Gegen Öllobby und Staatsmacht

Es dauerte über sieben Jahre, bis schließlich alle geforderten Gesetzesänderungen eingeführt wurden. Bis dahin galt es, viele Hürden zu nehmen.

Das Elektroauto wurde von der Regierung mehrfach beschlagnahmt und versteigert, wobei es mindestens ein Dutzend Mal von Unterstützern zurückgekauft wurde. Dennoch waren die Aktivisten überzeugt, dass diese Bemühungen entscheidend waren, um Norwegen als Vorreiter bei der Entkarbonisierung des Verkehrs zu etablieren.

Ironischerweise ist Norwegen seit Mitte der 1970er Jahre eine der wohlhabendsten Ölfördernationen der Welt – ein scheinbarer Widerspruch, der die Bedeutung dieser frühen Elektroauto-Initiative noch deutlicher macht.

Norwegen verfügt über einen Staatsfonds im Wert von über einer million Millionen Euro, der durch die Einnahmen aus seinen Ölfeldern aufgebaut wurde. Dieser Fonds, oft als „Pensionsfonds“ oder „Ölfonds“ bezeichnet, soll die Wirtschaft des Landes absichern und für die Zeit vorsorgen, wenn die Ölquellen erschöpft sein würden.

Mortens Bandkollege bei A-ha, Magne Furuholmen, sagte: „Unsere Hände sind schwarz vom Öl, an dem wir reich geworden sind.“

„Ich denke, wir tragen eine gewisse Verantwortung, weil wir an der Spitze stehen und den Weg weisen.“

„Dieses kleine Auto hat den Weg für kostenloses Parken in der Stadt für Elektroautos mit Ladestationen und für die Mautfreiheit geebnet.“

Vergleich mit Schottland und Deutschland

In Norwegen sind 2,8 Millionen Personenkraftwagen zugelassen, im September 2024 waren davon 754.303 Elektroautos. Dies entspricht 26,26 Prozent aller Fahrzeuge in dem skandinavischen Land.

Es gibt seit vergangenem Jahr sogar mehr Elektroautos als Benziner. Die statistik besagt, dass auf norwegischen Straßen 753.905 Benzinfahrzeuge unterwegs sind, 26,24 Prozent des Gesamtaufkommens.

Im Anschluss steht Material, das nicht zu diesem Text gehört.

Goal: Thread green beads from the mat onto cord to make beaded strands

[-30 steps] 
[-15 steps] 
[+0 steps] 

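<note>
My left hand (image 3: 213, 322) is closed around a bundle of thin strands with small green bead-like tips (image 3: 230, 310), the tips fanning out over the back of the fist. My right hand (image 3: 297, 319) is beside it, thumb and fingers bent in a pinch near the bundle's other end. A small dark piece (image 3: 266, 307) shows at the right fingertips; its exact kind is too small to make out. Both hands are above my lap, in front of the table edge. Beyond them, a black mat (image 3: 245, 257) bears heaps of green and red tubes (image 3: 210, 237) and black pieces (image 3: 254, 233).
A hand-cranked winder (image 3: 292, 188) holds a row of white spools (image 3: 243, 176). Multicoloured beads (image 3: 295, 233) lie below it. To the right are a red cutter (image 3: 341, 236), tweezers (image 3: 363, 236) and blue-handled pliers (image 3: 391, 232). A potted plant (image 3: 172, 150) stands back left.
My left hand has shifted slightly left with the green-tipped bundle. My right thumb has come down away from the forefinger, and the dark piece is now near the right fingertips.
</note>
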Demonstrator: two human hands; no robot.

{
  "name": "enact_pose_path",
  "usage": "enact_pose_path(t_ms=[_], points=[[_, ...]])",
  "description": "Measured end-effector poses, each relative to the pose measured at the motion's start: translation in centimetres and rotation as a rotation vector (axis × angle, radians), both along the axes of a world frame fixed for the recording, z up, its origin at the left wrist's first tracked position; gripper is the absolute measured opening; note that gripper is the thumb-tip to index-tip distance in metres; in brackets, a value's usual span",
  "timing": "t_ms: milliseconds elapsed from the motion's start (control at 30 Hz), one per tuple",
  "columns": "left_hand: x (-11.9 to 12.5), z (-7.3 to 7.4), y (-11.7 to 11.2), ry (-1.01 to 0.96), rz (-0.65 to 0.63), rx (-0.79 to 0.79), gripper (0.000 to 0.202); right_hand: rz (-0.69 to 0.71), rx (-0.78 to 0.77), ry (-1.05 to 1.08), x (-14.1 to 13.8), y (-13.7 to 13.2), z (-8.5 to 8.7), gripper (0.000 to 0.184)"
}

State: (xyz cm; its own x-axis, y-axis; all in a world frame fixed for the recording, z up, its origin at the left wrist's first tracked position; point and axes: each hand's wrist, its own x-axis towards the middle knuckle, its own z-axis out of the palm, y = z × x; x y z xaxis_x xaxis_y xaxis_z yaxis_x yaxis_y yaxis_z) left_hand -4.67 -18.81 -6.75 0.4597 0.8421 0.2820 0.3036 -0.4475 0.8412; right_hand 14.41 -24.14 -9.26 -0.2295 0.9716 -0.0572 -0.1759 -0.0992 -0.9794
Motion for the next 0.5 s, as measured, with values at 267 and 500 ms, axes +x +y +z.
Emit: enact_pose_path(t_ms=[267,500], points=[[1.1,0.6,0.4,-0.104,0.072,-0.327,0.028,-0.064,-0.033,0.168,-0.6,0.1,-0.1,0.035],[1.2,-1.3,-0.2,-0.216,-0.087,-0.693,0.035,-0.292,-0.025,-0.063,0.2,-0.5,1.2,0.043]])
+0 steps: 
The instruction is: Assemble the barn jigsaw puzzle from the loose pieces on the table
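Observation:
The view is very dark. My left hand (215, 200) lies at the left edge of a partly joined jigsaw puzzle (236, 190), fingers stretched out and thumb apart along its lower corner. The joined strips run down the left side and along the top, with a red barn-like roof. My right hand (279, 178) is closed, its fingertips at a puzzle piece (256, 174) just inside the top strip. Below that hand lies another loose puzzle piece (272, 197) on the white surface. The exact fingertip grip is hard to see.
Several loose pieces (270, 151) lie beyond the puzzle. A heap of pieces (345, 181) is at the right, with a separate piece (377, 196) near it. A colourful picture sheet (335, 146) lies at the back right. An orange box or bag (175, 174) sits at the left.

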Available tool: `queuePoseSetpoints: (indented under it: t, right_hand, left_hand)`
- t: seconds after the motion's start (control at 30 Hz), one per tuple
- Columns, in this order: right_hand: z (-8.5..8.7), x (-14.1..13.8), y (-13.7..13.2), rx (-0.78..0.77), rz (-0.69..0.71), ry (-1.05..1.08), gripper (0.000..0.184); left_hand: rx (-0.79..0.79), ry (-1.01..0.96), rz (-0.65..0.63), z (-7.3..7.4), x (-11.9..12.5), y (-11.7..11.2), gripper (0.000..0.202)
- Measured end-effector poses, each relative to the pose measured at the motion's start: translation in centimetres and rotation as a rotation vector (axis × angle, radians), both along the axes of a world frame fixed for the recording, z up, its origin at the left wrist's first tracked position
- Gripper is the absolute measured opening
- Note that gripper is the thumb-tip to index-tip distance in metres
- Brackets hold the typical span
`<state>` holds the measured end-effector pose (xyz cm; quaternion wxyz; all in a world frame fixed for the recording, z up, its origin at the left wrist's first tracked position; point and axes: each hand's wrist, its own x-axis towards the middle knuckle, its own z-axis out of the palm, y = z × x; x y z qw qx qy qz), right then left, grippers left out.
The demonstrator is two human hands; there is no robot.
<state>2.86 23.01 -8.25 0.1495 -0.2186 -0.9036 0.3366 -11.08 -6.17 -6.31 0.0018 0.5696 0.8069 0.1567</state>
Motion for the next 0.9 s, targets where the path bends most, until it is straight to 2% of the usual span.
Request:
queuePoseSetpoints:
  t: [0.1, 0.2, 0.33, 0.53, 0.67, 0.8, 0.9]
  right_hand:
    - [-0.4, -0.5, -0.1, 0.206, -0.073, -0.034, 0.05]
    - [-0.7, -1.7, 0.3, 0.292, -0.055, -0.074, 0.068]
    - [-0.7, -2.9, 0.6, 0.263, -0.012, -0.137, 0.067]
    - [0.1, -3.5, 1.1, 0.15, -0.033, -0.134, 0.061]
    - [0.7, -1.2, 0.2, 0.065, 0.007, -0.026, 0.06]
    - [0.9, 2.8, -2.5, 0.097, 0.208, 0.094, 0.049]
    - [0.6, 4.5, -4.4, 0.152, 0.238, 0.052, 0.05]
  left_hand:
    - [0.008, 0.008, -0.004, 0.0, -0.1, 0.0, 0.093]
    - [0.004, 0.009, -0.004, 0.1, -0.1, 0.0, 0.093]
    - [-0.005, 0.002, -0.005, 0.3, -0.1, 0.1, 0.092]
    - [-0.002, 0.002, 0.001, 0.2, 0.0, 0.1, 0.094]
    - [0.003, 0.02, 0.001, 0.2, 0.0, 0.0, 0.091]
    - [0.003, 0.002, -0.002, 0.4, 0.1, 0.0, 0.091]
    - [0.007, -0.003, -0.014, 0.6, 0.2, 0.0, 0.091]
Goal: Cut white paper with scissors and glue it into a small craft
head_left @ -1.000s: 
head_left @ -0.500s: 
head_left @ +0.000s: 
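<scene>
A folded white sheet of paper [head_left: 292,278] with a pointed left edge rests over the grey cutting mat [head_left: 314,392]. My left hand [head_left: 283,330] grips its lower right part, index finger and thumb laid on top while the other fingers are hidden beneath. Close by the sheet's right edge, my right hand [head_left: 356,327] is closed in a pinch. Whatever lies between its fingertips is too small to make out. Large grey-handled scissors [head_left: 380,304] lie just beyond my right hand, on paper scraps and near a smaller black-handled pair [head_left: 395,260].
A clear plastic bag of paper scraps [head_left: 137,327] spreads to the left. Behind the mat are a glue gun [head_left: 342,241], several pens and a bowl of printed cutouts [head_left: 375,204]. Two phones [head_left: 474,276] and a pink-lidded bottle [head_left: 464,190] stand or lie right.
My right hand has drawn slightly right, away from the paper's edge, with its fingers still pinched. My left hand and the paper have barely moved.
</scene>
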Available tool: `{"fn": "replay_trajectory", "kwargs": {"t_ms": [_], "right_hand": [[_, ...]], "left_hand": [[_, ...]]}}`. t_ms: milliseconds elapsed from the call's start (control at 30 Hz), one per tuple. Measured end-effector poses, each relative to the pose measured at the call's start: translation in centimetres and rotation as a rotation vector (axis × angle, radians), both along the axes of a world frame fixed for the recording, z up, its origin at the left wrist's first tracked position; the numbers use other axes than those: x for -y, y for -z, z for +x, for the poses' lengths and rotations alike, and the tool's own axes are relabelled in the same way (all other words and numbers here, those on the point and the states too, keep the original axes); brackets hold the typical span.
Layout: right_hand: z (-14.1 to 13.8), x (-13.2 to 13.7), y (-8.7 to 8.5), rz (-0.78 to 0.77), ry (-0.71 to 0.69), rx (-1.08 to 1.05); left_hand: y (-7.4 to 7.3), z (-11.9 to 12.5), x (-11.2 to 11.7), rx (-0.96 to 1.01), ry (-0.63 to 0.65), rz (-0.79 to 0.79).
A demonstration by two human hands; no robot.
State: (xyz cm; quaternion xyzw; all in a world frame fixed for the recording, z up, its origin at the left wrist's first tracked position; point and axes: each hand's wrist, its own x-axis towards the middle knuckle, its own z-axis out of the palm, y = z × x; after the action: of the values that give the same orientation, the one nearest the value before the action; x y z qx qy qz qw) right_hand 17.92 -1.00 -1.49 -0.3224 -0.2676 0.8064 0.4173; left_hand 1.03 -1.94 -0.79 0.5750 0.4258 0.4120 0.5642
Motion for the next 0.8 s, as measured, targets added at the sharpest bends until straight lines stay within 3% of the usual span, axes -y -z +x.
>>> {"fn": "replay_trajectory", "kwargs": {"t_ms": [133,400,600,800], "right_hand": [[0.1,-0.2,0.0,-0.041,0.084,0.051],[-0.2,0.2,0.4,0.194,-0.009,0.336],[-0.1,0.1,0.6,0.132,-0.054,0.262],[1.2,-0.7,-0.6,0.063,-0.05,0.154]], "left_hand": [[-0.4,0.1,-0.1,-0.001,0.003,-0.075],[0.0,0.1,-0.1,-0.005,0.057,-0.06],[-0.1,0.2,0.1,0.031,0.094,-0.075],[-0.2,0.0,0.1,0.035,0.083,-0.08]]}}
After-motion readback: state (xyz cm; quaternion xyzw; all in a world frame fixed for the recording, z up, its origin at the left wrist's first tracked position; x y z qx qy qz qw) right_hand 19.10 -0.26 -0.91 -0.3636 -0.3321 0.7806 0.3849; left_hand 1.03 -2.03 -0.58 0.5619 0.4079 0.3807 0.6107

In Norwegen leben mit knapp über 5,5 Millionen Einwohnern etwa so viele Menschen wie in Schottland. Von den rund 2,4 Millionen Privatfahrzeugen in Schottland waren Ende März 2024 nur 34.254 Autos vollelektrisch (Quelle: consumer.scot).

Zusammen mit gewerblichen Fahrzeugflotten, fahren knapp über 50.000 Elektrofahrzeuge auf schottischen Straßen.

In Deutschland waren im Oktober 2024 mit 1,58 Millionen gerade einmal doppelt soviele Elektroautos wie in Norwegen zugelassen. Bei einem Aufkommen von knapp 50 Millionen zugelassenen Pkw, das entspricht einem Anteil von 3,16 Prozent für die Elektro-Fahrzeuge.

In Norwegen lag 2024 der Anteil der E-Autos an den Neuwagen bis einschließlich Oktober bei 88,8 Prozent. Damit rückt das von der Politik 2017 ausgerufene Ziel, bis 2025 flächendeckend eine 100 Prozentquote zu erreichen, in den Bereich des Möglichen.